Временами, когда мальчика освобождали от пеленочных пут, он быстро и беспорядочно махал длинными ручонками, губы его начинали шевелиться, а острый, заметно, как у матери, выдающийся вперед нос морщился. Тогда Анна Мария спешила послать Трезль в соседнюю комнату за Леопольдом, чтобы тот пришел полюбоваться улыбкой сына, хотя знала, что дети в таком возрасте улыбаться еще не могут.
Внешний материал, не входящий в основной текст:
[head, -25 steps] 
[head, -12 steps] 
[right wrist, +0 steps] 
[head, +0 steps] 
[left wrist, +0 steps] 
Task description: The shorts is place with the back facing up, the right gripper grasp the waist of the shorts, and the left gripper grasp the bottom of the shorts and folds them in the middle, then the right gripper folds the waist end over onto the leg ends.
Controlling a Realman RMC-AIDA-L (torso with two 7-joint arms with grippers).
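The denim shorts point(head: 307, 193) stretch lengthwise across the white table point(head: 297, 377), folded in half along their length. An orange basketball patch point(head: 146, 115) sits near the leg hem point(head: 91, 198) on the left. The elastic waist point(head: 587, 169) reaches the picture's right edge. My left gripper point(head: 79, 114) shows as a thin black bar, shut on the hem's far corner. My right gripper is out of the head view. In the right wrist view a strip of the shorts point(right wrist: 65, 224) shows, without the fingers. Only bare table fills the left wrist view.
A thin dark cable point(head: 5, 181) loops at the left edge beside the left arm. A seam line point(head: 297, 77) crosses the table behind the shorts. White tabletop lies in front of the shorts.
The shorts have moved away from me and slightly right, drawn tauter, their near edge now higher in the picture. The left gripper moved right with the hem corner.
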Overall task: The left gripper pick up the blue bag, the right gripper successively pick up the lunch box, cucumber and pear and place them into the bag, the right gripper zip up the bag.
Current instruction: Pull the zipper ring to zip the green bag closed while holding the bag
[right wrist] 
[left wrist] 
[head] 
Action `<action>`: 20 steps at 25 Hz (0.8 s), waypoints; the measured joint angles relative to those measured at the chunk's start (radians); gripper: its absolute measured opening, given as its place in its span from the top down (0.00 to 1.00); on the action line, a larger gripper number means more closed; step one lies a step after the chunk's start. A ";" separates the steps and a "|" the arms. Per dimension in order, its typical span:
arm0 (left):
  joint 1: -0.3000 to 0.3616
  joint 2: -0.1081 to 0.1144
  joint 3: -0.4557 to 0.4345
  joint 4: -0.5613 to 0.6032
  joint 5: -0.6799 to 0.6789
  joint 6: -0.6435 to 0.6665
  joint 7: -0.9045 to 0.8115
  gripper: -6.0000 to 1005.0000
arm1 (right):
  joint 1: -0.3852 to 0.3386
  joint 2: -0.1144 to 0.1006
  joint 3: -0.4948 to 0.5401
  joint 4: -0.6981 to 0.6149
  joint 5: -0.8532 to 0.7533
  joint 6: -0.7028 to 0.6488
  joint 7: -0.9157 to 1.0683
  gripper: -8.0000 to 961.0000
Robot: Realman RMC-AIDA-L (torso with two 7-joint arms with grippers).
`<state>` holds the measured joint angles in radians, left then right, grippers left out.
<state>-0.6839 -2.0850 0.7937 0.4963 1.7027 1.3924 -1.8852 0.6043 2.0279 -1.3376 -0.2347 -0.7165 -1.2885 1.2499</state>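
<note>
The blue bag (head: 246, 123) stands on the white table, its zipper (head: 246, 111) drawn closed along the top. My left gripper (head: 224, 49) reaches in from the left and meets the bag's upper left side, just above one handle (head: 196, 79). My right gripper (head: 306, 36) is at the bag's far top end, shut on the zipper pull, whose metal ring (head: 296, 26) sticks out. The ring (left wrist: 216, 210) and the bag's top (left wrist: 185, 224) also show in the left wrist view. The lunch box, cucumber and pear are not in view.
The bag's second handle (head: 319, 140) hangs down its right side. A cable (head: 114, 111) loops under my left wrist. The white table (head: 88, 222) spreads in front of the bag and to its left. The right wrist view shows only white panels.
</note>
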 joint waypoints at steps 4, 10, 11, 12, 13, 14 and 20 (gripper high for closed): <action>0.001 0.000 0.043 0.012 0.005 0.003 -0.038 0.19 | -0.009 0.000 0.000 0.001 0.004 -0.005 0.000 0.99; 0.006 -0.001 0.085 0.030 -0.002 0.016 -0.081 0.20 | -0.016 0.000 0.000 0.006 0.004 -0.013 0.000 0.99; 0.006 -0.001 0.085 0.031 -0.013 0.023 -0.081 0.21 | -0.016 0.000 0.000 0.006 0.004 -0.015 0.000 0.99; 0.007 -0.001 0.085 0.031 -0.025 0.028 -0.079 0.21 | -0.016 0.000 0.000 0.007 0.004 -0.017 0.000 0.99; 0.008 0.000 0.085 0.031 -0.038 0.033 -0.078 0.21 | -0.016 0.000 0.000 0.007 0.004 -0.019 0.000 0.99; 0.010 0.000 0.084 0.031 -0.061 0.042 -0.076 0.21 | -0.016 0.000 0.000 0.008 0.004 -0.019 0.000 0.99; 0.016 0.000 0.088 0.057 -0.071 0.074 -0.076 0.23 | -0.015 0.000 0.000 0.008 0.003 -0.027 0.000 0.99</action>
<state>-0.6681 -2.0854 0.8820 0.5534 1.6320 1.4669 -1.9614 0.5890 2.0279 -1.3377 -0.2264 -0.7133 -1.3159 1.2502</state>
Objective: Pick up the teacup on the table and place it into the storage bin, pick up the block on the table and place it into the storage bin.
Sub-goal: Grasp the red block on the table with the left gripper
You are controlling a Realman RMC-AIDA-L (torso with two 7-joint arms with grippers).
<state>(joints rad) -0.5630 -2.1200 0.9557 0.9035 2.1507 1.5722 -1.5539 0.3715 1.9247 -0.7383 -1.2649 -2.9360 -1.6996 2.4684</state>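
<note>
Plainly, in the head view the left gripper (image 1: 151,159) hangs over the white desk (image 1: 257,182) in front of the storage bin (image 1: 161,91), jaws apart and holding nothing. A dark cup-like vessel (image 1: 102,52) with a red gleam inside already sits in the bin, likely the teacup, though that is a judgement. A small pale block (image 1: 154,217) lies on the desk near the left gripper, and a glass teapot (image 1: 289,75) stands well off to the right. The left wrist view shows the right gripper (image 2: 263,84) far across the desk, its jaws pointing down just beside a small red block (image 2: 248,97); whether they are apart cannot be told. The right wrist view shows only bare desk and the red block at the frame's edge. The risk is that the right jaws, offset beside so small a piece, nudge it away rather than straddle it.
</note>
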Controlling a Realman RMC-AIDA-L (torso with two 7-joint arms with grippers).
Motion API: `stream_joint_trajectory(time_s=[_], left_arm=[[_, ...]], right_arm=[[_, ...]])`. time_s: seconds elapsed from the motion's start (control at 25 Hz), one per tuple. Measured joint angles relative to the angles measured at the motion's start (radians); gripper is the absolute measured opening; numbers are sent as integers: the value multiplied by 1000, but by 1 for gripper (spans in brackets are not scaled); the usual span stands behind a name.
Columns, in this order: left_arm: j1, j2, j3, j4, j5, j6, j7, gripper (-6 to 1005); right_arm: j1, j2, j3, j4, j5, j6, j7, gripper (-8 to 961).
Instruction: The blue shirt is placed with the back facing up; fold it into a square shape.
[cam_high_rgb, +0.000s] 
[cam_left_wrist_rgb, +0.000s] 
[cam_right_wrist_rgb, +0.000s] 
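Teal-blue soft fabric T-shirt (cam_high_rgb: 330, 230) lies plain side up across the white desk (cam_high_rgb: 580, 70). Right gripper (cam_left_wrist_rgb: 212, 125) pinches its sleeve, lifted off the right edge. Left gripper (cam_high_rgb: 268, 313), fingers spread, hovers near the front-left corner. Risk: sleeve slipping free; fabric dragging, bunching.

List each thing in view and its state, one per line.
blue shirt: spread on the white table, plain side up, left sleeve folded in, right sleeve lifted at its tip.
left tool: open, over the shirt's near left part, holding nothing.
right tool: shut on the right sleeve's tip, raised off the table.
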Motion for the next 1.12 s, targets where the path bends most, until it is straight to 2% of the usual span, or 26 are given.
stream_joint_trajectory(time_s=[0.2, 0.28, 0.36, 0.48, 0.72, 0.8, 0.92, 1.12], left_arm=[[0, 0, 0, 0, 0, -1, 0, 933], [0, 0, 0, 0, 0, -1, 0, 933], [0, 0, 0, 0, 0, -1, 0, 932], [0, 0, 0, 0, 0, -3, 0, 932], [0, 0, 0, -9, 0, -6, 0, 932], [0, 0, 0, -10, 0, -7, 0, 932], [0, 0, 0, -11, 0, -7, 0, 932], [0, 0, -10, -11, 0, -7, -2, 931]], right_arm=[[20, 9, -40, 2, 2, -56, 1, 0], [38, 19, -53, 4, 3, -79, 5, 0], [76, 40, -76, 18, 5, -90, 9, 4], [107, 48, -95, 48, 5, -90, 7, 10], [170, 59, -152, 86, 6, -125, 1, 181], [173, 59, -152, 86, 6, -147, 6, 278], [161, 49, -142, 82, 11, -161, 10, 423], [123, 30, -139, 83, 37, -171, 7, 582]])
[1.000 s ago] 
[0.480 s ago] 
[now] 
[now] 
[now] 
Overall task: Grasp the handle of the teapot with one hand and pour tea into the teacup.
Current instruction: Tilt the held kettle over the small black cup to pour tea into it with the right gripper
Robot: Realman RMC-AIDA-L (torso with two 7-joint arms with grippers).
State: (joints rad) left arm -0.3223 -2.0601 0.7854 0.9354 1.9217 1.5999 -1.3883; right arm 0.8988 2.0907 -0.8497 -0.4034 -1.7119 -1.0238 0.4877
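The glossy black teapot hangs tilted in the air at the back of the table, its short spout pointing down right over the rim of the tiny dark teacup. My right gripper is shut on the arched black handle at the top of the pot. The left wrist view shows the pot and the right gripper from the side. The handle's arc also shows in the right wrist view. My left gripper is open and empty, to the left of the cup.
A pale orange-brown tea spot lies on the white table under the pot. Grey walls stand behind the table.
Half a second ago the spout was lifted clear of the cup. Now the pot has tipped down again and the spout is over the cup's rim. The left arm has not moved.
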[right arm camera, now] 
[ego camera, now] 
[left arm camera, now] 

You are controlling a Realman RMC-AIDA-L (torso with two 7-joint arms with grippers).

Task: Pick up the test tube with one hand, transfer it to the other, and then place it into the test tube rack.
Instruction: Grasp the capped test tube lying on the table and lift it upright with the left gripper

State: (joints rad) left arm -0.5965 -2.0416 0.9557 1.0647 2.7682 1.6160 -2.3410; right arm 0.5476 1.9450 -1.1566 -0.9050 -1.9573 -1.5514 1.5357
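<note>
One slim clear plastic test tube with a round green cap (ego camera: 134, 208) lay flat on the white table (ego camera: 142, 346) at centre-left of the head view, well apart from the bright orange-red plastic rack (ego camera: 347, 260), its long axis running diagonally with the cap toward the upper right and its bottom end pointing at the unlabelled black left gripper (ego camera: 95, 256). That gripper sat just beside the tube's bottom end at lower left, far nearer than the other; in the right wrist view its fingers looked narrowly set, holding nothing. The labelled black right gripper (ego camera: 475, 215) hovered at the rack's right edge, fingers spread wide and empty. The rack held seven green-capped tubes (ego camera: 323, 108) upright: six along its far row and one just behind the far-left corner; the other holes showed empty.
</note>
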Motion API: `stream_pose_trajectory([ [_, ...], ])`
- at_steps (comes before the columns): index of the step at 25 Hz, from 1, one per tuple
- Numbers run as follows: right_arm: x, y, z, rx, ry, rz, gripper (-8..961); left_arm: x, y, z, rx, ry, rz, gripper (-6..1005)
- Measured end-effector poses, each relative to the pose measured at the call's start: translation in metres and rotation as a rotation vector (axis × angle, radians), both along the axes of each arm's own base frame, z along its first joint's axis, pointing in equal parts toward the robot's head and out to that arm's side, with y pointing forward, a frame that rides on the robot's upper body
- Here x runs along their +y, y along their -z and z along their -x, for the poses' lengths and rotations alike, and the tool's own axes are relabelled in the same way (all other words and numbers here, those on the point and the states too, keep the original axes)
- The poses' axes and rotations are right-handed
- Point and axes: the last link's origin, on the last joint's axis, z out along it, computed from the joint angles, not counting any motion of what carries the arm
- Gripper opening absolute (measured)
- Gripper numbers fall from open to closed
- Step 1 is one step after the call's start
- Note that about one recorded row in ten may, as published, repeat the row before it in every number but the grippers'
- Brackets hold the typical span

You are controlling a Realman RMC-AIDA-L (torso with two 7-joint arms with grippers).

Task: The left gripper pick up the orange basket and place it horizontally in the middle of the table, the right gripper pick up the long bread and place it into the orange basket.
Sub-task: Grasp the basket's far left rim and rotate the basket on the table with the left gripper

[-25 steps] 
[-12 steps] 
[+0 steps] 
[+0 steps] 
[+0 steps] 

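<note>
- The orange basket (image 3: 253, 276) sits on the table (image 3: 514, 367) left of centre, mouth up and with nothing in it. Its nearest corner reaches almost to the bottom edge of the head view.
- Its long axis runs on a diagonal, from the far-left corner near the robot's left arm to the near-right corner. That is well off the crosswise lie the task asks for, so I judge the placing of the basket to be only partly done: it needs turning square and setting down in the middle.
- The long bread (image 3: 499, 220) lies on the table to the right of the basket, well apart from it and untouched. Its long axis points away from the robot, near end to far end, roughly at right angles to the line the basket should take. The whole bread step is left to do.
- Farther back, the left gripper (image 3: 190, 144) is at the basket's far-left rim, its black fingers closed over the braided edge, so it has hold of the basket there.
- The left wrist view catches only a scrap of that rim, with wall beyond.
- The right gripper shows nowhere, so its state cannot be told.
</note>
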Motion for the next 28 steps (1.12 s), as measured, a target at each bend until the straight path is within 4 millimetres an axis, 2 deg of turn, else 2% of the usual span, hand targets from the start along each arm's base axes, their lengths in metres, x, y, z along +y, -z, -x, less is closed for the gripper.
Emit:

А вообще мать предугадала — у мальчика действительно оказался веселый нрав. Когда маленький Вольферл (или Воферл, как его, также ласкательно, называли в семье) чуть подрос, он то и дело улыбался, широко раскрывая свой пока еще беззубый рот. Радостно и весело смеялся матери, склонявшейся над колыбелью; добродушной толстухе Трезль, подбрасывавшей его высоко в воздух, когда поблизости не было хозяйки; солнечному лучу, рано поутру заглядывавшему в низкую, полутемную комнату; щебечущим ласточкам, вместе с теплом вернувшимся из жарких стран и свившим гнездо на колокольне за окном; старой серой кошке, вспрыгнувшей на подоконник и следившей за птицами.